The president of Panama, José Raúl Molino, threatened on Tuesday to veto EU companies from future tenders in his country if the European bloc does not remove him from its list of tax havens. “Panama will not allow any country that keeps us on that list to participate in the international tenders that we have from next year,” Mulino warned at the end of his official visit to France.
In an interview granted from a Parisian hotel to three media, Mulino gave a deadline for the EU to remove Panama from the list until mid-2025 and assured that, for the moment, this retaliation that is being considered adopting “is already hard enough”.

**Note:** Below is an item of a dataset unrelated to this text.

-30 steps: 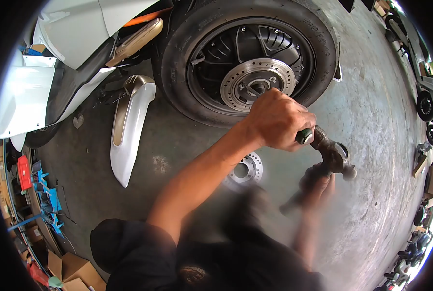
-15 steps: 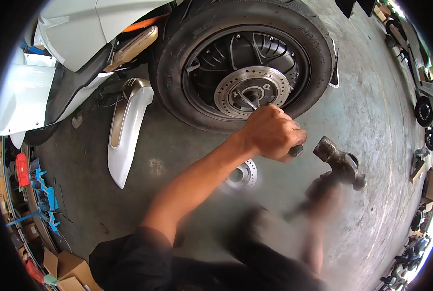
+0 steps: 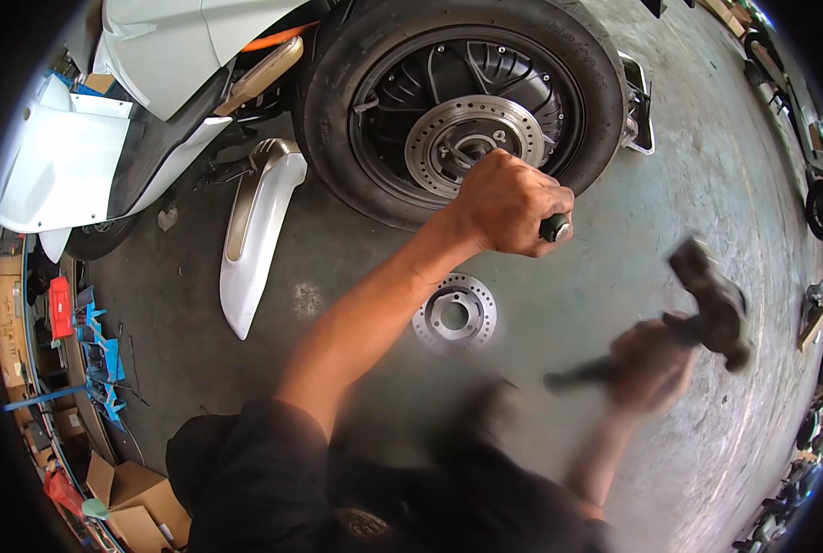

The main tender that is at stake is the railway of about 400 kilometers between the capital, Panama City, and David, next to the border with Costa Rica, for an estimated amount of at least 4 billion dollars.
“We are in a whole lobbying process to be able to tell our truth, verify it with figures and be able to tell Europe and the OECD that they are lying about the condition of Panama as a country” considered a tax haven, he said. The president argued that his nation “does not sponsor money laundering” and pointed out that, since assuming the Panamanian presidency on July 1, they have responded “promptly” to the requests made to the financial authorities of his country.
Although Panama left the gray list of the International Financial Action Task Force (FATF, based in Paris) in October 2023, it still remains on the European Union list. Mulino pointed to the European Parliament as “the main obstacle”. “For reasons I don’t know, we didn’t vote in favor of Panama months ago,” he lamented.
The Panamanian president insisted on the defense of his country’s international reputation, seriously affected by the scandal of extraterritorial companies known as Panama Papers of 2016. “Panama is cooperating in what it can cooperate and it is not true that we are a country to be stigmatized the way they have done it (…) We will do what we have to do to be able to dignify our name and clean our image here in Europe and where appropriate,” he said.